= WHAT TO DO =
Below is a listing. Set down exactly the lines from the one containing "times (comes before" through the one containing "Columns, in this", both ends included, and leave out the rest.

= PROVIDED MATERIAL =
▶
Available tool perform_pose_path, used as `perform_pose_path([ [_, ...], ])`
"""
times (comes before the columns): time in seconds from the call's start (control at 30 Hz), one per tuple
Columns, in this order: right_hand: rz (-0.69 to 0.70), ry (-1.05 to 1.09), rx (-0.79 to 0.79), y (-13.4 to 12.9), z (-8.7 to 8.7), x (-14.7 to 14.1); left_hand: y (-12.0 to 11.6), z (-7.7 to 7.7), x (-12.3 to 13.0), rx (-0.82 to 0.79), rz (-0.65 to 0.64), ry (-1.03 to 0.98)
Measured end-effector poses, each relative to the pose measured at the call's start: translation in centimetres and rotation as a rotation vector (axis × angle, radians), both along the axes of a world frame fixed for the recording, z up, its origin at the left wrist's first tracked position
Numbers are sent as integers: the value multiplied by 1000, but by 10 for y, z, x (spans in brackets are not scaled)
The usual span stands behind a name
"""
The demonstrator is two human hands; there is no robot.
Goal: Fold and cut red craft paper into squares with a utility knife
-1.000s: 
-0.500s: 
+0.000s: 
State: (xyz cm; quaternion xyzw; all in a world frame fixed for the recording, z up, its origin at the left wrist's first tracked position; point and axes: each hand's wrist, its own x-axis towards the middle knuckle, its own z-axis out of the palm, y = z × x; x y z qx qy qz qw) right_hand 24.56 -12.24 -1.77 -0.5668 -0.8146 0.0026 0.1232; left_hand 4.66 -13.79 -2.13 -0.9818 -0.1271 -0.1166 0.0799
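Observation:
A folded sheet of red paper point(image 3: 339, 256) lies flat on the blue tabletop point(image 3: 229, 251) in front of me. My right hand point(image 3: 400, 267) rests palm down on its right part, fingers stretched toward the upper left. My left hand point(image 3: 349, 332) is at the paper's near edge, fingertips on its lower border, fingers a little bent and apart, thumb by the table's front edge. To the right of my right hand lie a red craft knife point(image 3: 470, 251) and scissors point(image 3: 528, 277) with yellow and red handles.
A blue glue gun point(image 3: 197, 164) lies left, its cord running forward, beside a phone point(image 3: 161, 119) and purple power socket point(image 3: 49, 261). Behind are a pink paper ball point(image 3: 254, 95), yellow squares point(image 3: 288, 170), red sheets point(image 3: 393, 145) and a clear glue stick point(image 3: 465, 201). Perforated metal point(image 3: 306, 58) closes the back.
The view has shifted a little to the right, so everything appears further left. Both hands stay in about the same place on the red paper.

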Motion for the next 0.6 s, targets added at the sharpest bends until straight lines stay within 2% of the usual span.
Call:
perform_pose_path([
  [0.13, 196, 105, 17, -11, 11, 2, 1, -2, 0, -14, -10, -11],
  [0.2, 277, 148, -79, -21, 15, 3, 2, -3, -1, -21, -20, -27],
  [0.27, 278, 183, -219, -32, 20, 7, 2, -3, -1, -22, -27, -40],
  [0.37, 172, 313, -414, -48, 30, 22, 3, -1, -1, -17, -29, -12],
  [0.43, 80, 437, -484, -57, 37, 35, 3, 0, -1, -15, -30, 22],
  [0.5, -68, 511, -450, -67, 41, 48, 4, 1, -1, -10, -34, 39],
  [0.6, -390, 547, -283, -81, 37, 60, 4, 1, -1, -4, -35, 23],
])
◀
= ANSWER FOR THIS EXERCISE =
times (comes before the columns): time in seconds from the call's start (control at 30 Hz), one per tuple
Columns, in this order: right_hand: rz (-0.69 to 0.70), ry (-1.05 to 1.09), rx (-0.79 to 0.79), y (-13.4 to 12.9), z (-8.7 to 8.7), x (-14.7 to 14.1); left_hand: y (-12.0 to 11.6), z (-7.7 to 7.7), x (-12.3 to 13.0), rx (-0.82 to 0.79), rz (-0.65 to 0.64), ry (-1.03 to 0.98)

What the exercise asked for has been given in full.